Sur la question du rapatriement des djihadistes, l’Administration Biden est sur les traces de celles de Trump. C’est avec insistance qu’Antony Blinken a réitéré, à l’occasion de la réunion de la coalition anti-Daech* à Rome, l’appel de «rapatrier, réhabiliter et, le cas échéant, poursuivre en justice leurs citoyens» présents dans les geôles et les camps tenus par les Forces démocratiques syriennes (FDS). «Cette situation est tout simplement intenable. Elle ne peut pas persister indéfiniment», a déclaré le chef de la diplomatie américaine s’adressant à ses partenaires occidentaux. Une position que Pascal Le Pautremat juge «compréhensible» car ce sont les États-Unis «qui arment et financent les forces kurdes».
Le successeur de Mike Pompeo a tenu à saluer à cette occasion les efforts italiens, mais aussi ceux des pays d’Asie centrale comme le Kazakhstan qui aurait ramené 600 combattants et les membres de leurs familles en les plaçant dans des programmes de réhabilitation.
La France est l’un des principaux États à être visés par l’appel de la diplomatie américaine et elle est la plus hostile au rapatriement de terroristes. Et pour cause: les sanglants attentats qu’a connus le pays ces dernières années sont encore durement ancrés dans la mémoire collective.
Difficile dans ces conditions de vendre une politique de rapatriement pour les quelque 80 femmes françaises qui avaient rejoint l’État islamique* et les 200 enfants détenus dans les camps kurdes de Syrie. Sans même considérer les dizaines, voire les centaines, d’hommes adultes dans les prisons.
C’est pour cette raison que «la situation des djihadistes français et de leurs familles emprisonnés dans le nord-est syrien ne risque pas de changer de sitôt», estime le géopolitologue Pascal Le Pautremat. «Nous sommes à un an du scrutin présidentiel», rappelle-t-il au micro de Sputnik.
Alors que s’amorce une séquence électorale cruciale pour le chef de l’État français, «Emmanuel Macron ne prendra pas ce risque», assure le spécialiste.
«J’avais l’impression d’être dans une ville de l’État islamique*»

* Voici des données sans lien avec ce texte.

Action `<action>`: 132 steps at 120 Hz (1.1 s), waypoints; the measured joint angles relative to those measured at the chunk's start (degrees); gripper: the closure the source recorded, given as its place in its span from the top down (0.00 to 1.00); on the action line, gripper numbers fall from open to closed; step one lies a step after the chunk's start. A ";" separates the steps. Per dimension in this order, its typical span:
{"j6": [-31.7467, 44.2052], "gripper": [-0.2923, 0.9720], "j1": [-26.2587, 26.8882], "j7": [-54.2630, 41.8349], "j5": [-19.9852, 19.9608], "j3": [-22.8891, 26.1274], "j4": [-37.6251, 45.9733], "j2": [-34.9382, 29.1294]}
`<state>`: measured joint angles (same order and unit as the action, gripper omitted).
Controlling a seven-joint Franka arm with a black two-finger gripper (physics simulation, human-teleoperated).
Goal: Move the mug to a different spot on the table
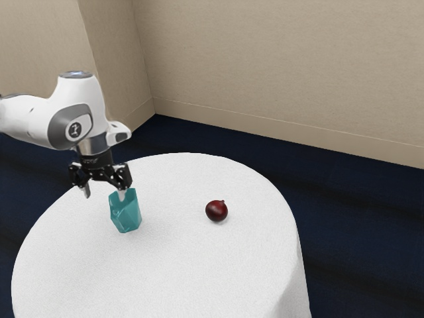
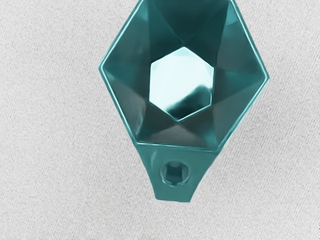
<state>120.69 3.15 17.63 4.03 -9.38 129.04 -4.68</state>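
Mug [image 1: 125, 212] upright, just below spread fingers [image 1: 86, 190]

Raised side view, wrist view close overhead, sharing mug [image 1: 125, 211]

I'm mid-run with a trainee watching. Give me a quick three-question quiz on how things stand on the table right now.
1. True or false: the gripper is shut on the mug.
2. What lies on the table toward the exterior view's right of the mug? A) a spoon B) a dark red fruit C) a plate
3. Is the mug standing upright or tipped over?

Key
1. False: the gripper is open, hanging just over the mug.
2. B.
3. Upright: the wrist view looks straight down into its open mouth.
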 joint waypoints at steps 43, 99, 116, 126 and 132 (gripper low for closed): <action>9.20 0.76 0.34 1.99 -0.09 0.67 5.20 2.82; 17.09 0.76 -0.82 -2.68 2.07 0.55 5.10 7.85; 18.38 0.75 -1.13 -3.77 1.76 0.51 5.07 9.15; 19.21 0.75 -1.06 -4.30 1.51 0.50 4.96 9.85; 19.65 0.75 -1.02 -4.59 1.42 0.50 4.94 10.12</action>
<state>140.34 2.13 13.04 5.45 -8.88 133.98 5.44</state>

D’autant que la situation sur place est extrêmement délicate. Aussi bien les mères de famille que les enfants ne semblent pas avoir été désendoctrinés. Après s’être rendu dans ces camps des rescapés du djihad dans le cadre d’un documentaire qu’il réalisait sur les résidus de Daech*, le journaliste Kamal Redouani décrivait à Sputnik la réalité des lieux:
«J’avais l’impression d’être dans une ville de l’État islamique*. Ce qu’on découvre dans le camp d’Al-Hol, concernant les femmes et les enfants occidentaux, c’est qu’ils se sont gravement radicalisés. Ces gens n’ont plus rien à voir avec les civils apeurés arrêtés après la chute de l’EI*.»
Dans les prisons où sont enfermés les hommes, la situation est similaire, sinon pire: ce seraient effectivement des califats entre quatre murs. Les gardiens ne sont là que pour s’assurer que les djihadistes ne s’enfuient pas. En dehors de cela, ils font la loi dans la prison. À l’automne 2020, la situation était devenue tellement incontrôlable que les autorités kurdes avaient relâché près de 600 prisonniers de Daech*.

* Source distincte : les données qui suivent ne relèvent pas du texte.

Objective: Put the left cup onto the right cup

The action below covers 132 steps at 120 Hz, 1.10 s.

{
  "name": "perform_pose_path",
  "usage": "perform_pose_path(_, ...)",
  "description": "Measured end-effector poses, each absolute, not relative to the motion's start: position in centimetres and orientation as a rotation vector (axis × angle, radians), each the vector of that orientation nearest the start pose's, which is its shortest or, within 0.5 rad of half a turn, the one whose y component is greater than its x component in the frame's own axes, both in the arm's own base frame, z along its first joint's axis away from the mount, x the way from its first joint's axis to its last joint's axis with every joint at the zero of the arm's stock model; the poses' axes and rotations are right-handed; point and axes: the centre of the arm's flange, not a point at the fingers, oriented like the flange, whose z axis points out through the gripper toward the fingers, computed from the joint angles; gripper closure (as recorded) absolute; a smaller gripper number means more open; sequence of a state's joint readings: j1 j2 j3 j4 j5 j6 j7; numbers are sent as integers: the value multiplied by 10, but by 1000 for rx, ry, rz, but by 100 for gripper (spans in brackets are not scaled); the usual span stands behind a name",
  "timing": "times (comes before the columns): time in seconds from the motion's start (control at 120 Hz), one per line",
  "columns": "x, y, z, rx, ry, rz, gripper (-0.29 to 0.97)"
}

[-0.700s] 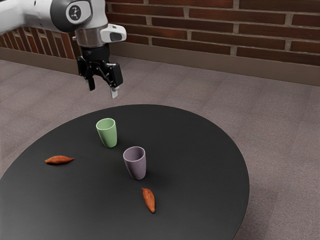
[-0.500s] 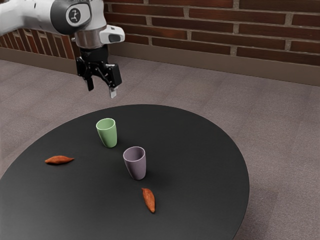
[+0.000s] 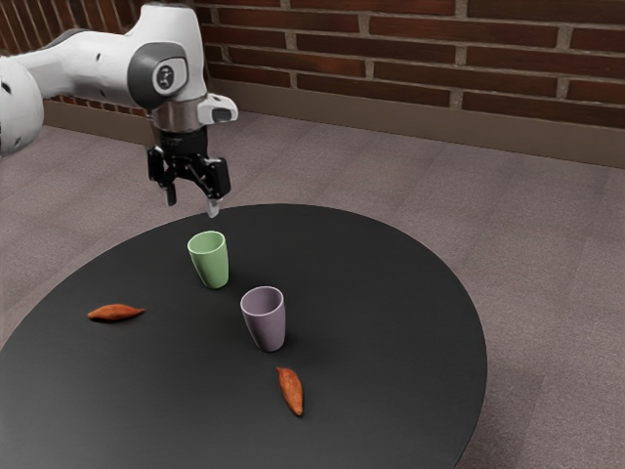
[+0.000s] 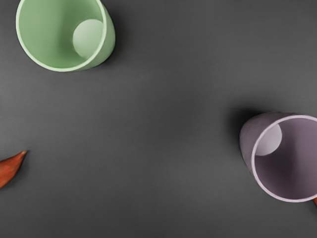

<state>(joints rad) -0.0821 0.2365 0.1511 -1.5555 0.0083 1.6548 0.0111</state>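
Observation:
A green cup (image 3: pixel 209 258) stands upright on the round black table (image 3: pixel 391 322), toward the exterior view's left. A purple cup (image 3: pixel 264 318) stands upright a little to its right and nearer the front. My gripper (image 3: pixel 191 203) hangs open in the air just above and slightly behind the green cup, touching nothing. From the wrist camera I look down into both cups: the green cup (image 4: pixel 63 33) and the purple cup (image 4: pixel 282 156) are apart, with bare table between them.
Two orange sweet potatoes lie on the table: one (image 3: pixel 115 313) at the exterior view's left, one (image 3: pixel 290 390) in front of the purple cup. An orange tip (image 4: pixel 11 168) appears in the wrist view. A brick wall (image 3: pixel 420 49) runs behind.
My gripper has come down and a little to the exterior view's left, closer to the green cup. The arm has swung further into view. Cups and sweet potatoes have not moved.

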Motion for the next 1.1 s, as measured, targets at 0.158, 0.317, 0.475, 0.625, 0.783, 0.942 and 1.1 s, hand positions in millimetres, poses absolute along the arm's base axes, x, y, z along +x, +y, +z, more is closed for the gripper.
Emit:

Pression sur les forces kurdes
Pas question donc pour le gouvernement français de faire revenir des bombes à retardement de ce type en France. Au moins pour le moment. Et peu importe si cela va à l’encontre de certains engagements politiques qu’avaient pris des membres de ce même gouvernement.
«Je serai un militant infatigable pour défendre des Français –car ils sont Français qu’on le veuille ou non– qui encourent la peine de mort. Nous continuerons d’agir en ce sens auprès des pays concernés», déclarait Éric Dupond-Moretti il y a un an.
Mais le risque est que ces éléments dangereux s’enfuient. Un scénario qui n’a rien de fictif: des mutineries et des évasions ont déjà eu lieu. Et malgré le soutien américain, «les Kurdes sont extrêmement isolés au niveau régional».
«Ils ont la pression des Turcs, des différentes katibas clandestines qui existent dans la région, et en plus ils doivent gérer la pression interne de ces camps et des prisons où vivent des milliers de djihadistes en puissance», décrit Pascal Le Pautremat.
Si «le camp présidentiel ne veut pas de vagues» à l’approche de l’élection de 2022, la question pourrait être remise à l’ordre du jour à son lendemain. Paris tiendra-t-il alors le coup face à des pressions américaines?